Kahu is essentially an aftermarket OnStar with the exception of having a SOS feature. When initially installed, the dealer utilizes it for inventory management. A lot of information is provided such as when you have several hundred vehicles, you can run a report that will tell you vehicles that have low batteries or even vehicles that have been in inventory longer than a set date. No dealership wants to have a vehicle on the lot too long. Once the vehicle is sold, they are able to transfer the device to the customer and it basically goes to a different platform that is more customer focused. Once transferred from the dealership to the customer, the dealer has no access to that device whatsoever. There are a lot of legal ramifications in regards to GPS. As long as the GPS device is not a condition of your loan approval, you are free to remove it if you want.
Exactly. The issue was that the dealership promised they’d remove the device when I balked at the cost of that “customer focused” transfer. They lied, and left it activated. I get the alleged benefits of the device but this was an ethics problem over all else.
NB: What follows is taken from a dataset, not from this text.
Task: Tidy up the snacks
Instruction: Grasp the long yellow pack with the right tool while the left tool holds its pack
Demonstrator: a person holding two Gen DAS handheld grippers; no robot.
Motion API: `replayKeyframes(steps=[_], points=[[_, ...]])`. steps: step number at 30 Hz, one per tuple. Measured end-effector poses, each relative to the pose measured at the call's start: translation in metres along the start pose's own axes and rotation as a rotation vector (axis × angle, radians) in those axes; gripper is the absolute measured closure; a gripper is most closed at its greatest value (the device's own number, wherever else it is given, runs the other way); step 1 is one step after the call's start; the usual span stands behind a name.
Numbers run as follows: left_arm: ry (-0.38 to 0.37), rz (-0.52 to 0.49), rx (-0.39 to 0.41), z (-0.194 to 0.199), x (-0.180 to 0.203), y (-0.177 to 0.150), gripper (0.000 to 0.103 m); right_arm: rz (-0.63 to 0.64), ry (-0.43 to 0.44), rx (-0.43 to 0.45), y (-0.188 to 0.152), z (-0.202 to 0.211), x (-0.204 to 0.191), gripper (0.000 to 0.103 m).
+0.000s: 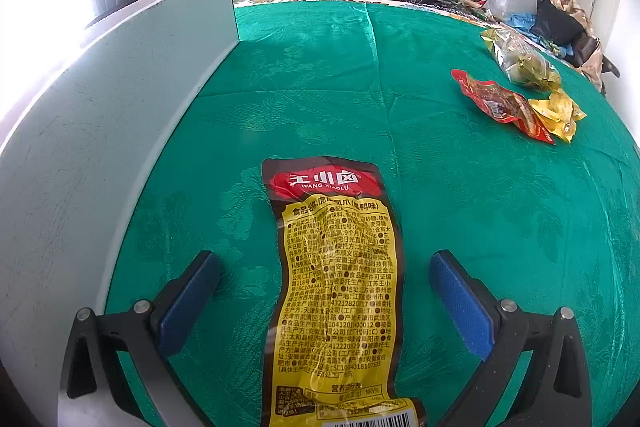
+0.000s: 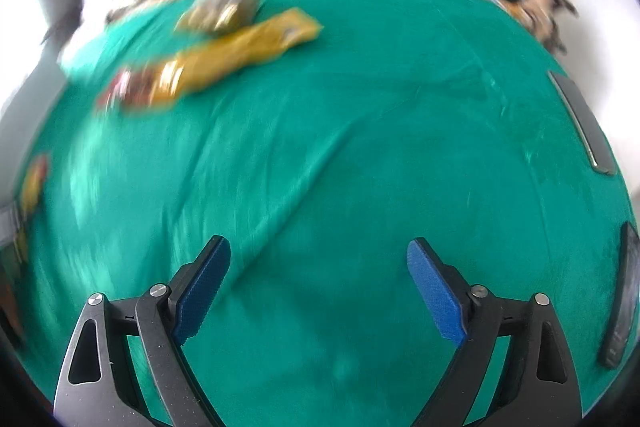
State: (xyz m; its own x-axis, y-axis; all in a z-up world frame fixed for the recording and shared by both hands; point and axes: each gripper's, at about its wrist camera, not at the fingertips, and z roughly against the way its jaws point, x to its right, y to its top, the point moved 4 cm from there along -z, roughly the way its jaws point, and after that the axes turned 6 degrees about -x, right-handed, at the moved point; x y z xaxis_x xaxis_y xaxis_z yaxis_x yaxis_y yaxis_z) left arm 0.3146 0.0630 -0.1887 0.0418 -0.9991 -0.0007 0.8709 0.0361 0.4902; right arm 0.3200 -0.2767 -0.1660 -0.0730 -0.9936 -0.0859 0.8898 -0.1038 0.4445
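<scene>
Left gripper [image 1: 325, 267]: its two blue fingers stood wide apart, holding nothing.
Yellow snack pack [image 1: 338, 291]: lay flat on the green cloth [image 1: 320, 87], between the fingers at the bottom middle, touching neither.
Grey board [image 1: 100, 147]: stood along the left side.
Red pack [image 1: 500, 105]: at the right, touching a small yellow pack [image 1: 560, 113]; a greenish bag [image 1: 520, 59] was just above them.
Right gripper [image 2: 319, 259]: spread open, nothing between its fingers.
Blurry snacks [image 2: 224, 47]: upper left in the right view, maybe yellow and red packs.
</scene>
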Motion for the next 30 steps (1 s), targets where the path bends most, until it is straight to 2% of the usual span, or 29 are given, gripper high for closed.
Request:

I just purchased a used Honda CRV and the “shop ticket” shows a line item for installing this device. I did end up financing this vehicle but plan to pay it off in two or three months. There is no way in HELL that I’m going to download the app on my phone but I definitely want this thing OUT of the vehicle. I’m not very handy with this kind of stuff and don’t know anyone who is. I would pay you to remove it for me. 🙂
I bought a 2019 Subaru Forester in November 2021. It was sold with “Lo Jack” and a brochure on all the benefits. I didn’t think anything of it at first. I just started having various lights come on on my dash. (Check engine, brake, traction control, ABS, etc.) The dealership has seen it twice for this and couldn’t figure it out. Then they asked me what the aftermarket device is I had installed directly to the battery. I had no clue. Sure enough, it’s this same Spireon device wired directly to the battery terminals and velcro’d to the sidewall. I told them that the car came with Lo Jack and maybe that was it, they said no way a Lo Jack system would be wired like this. The whole purpose of a Lo Jack system is to make it so the thief doesn’t know there’s a tracking device. First thing they would do is pop the hood and cut the wires and ditch the tracker. And just like the one pictured, mine only had the two wires, so there was no additional functionality, just tracking. I removed it and time will tell if that device is what was throwing off my electronics.